# Weapon of choice for coyote/fox hunting.



## j102 (Feb 3, 2015)

What's your weapon of choice for coyote/fox hunting? A shotgun, AR-15, or bolt-action rifle?


----------



## Indiana Jones (Aug 28, 2014)

None of the above!

Sent from my iPad using Tapatalk


----------



## Rick Howard (Feb 25, 2012)

I like a bolt action most often. I will use a shotgun on occasion.


----------



## JTKillough (May 4, 2010)

Lets talk a bit about writing wrongs. Weapon is the wrong word to use when referring to a sporting firearm. So many of us, myself included, have fallen under the spell of anti-gunners by using phrases like that, and "assault rifle", "battle rifle", or "auto" like saying "nine millimeter auto". Not your fault, just society as a whole. So, as of right now, lets all get together and start a campaign to rid our beloved website of bad verbiage. j102, please understand that this is not an attack on you, I just have noticed that these anti gun ownership phrases, seem to be popping up a lot as of lately. Not only here, but everywhere. As you can plainly see, I myself just dropped the "A-Bomb" above, and now have added to the debauchery. Having said that, each type of firearm has a special usage. The shotgun is great for thick brush and tight quarters calling where a called in customer could be taken very close to the caller, at times within feet. The semi-auto is great for fast action, quick follow-up shooting and pretty darned accurate out to medium distances. The bolt action firearm is great for both short range and long, and can be used out to several hundred or even a thousand yards. I've never shot a coyote at 1000, but I would imagine it's do-able. My personal favorite would be a bolt action centerfire rifle of the 22 caliber design. Preferably, with decent optics and plenty horsepower.


----------



## hassell (Feb 9, 2010)

Right on JT.


----------



## prairiewolf (Feb 19, 2012)

Well for the question asked, I prefer my R-15 for coyotes in .223, reason, I can use the same gun all year round because the adjustable stock fits me better with different clothing. Now for fox or bobcat I use a .204 bolt gun or a shotgun.

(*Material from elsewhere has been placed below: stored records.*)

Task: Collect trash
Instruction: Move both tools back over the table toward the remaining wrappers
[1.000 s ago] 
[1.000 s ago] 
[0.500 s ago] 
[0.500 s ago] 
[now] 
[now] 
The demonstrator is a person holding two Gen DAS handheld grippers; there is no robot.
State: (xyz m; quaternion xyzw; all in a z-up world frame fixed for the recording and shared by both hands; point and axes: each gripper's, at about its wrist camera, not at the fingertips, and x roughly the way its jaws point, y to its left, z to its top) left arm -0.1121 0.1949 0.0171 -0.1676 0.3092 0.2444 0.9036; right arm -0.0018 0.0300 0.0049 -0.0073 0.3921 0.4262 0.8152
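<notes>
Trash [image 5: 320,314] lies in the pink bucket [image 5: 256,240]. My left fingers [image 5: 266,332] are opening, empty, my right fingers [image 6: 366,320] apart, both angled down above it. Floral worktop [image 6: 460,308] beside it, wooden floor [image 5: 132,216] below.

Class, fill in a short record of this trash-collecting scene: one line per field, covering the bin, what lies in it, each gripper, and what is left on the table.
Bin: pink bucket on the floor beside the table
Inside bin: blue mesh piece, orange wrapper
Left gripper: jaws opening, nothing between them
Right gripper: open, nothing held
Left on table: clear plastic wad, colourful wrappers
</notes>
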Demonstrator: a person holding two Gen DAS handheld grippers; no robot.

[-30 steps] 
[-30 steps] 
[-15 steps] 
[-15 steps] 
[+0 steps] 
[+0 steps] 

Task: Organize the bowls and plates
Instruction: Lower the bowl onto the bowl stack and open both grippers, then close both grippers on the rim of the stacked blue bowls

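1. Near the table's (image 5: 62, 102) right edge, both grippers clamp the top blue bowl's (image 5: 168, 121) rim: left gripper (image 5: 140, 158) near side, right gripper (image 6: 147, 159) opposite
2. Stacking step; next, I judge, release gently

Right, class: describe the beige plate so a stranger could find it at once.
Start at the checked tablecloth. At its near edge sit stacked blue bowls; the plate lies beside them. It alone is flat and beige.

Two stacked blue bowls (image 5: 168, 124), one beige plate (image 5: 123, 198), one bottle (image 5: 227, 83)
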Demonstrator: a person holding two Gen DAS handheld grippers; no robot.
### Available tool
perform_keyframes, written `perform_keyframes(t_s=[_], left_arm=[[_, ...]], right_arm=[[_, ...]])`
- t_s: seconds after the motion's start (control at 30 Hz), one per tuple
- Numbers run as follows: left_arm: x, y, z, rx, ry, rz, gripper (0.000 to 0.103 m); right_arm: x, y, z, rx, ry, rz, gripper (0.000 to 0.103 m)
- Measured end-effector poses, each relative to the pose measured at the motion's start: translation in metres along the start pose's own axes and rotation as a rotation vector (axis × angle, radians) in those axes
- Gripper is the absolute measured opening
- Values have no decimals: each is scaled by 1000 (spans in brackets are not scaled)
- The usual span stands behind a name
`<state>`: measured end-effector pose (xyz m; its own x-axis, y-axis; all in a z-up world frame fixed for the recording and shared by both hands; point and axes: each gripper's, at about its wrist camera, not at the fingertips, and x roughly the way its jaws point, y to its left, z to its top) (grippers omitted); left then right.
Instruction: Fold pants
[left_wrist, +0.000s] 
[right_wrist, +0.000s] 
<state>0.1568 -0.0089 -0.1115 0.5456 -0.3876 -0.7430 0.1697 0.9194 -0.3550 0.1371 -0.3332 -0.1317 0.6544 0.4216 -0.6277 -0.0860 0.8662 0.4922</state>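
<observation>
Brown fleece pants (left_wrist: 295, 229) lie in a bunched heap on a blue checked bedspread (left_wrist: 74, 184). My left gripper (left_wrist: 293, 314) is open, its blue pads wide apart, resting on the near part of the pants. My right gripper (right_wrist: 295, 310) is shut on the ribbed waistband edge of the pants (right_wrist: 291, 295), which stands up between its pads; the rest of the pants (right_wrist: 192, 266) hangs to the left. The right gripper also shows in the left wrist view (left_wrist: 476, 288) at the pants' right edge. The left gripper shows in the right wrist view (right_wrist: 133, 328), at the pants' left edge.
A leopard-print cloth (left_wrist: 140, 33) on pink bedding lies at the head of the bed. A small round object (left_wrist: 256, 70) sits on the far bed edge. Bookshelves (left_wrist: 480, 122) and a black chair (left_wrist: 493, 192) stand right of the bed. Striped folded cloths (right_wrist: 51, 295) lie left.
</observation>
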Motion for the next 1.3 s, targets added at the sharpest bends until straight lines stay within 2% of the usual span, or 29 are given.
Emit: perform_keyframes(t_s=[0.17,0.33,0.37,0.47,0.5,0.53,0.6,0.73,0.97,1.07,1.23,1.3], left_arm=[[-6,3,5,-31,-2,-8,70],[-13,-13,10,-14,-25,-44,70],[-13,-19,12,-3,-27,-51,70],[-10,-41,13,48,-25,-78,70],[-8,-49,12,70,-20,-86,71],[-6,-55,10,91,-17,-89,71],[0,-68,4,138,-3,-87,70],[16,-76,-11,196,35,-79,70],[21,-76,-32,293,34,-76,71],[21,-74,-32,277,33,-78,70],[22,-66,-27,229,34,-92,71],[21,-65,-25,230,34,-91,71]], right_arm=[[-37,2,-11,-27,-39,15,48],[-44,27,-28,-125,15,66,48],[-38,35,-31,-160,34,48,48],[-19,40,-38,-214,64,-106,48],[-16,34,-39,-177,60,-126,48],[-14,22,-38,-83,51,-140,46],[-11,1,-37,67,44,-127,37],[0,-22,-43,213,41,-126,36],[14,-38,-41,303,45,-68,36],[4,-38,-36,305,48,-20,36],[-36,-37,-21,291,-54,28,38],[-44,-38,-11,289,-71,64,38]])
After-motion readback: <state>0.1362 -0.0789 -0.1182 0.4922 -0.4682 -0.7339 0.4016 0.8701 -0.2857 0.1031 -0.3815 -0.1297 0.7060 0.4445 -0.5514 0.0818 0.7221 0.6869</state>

Now for JT's comment I agree, especially on the assault rifle usage for AR type rifles, but hell who am I, I get upset when people call coyotes dogs!!


----------



## 220swift (Mar 2, 2011)

well stated JT bolt action, good optics and plenty of horsepower.......sounds like a 220 Swift........... :smile:


----------



## j102 (Feb 3, 2015)

JTKillough said:


> Lets talk a bit about writing wrongs. Weapon is the wrong word to use when referring to a sporting firearm. So many of us, myself included, have fallen under the spell of anti-gunners by using phrases like that, and "assault rifle", "battle rifle", or "auto" like saying "nine millimeter auto". Not your fault, just society as a whole. So, as of right now, lets all get together and start a campaign to rid our beloved website of bad verbiage. j102, please understand that this is not an attack on you, I just have noticed that these anti gun ownership phrases, seem to be popping up a lot as of lately. Not only here, but everywhere. As you can plainly see, I myself just dropped the "A-Bomb" above, and now have added to the debauchery. Having said that, each type of firearm has a special usage. The shotgun is great for thick brush and tight quarters calling where a called in customer could be taken very close to the caller, at times within feet. The semi-auto is great for fast action, quick follow-up shooting and pretty darned accurate out to medium distances. The bolt action firearm is great for both short range and long, and can be used out to several hundred or even a thousand yards. I've never shot a coyote at 1000, but I would imagine it's do-able. My personal favorite would be a bolt action centerfire rifle of the 22 caliber design. Preferably, with decent optics and plenty horsepower.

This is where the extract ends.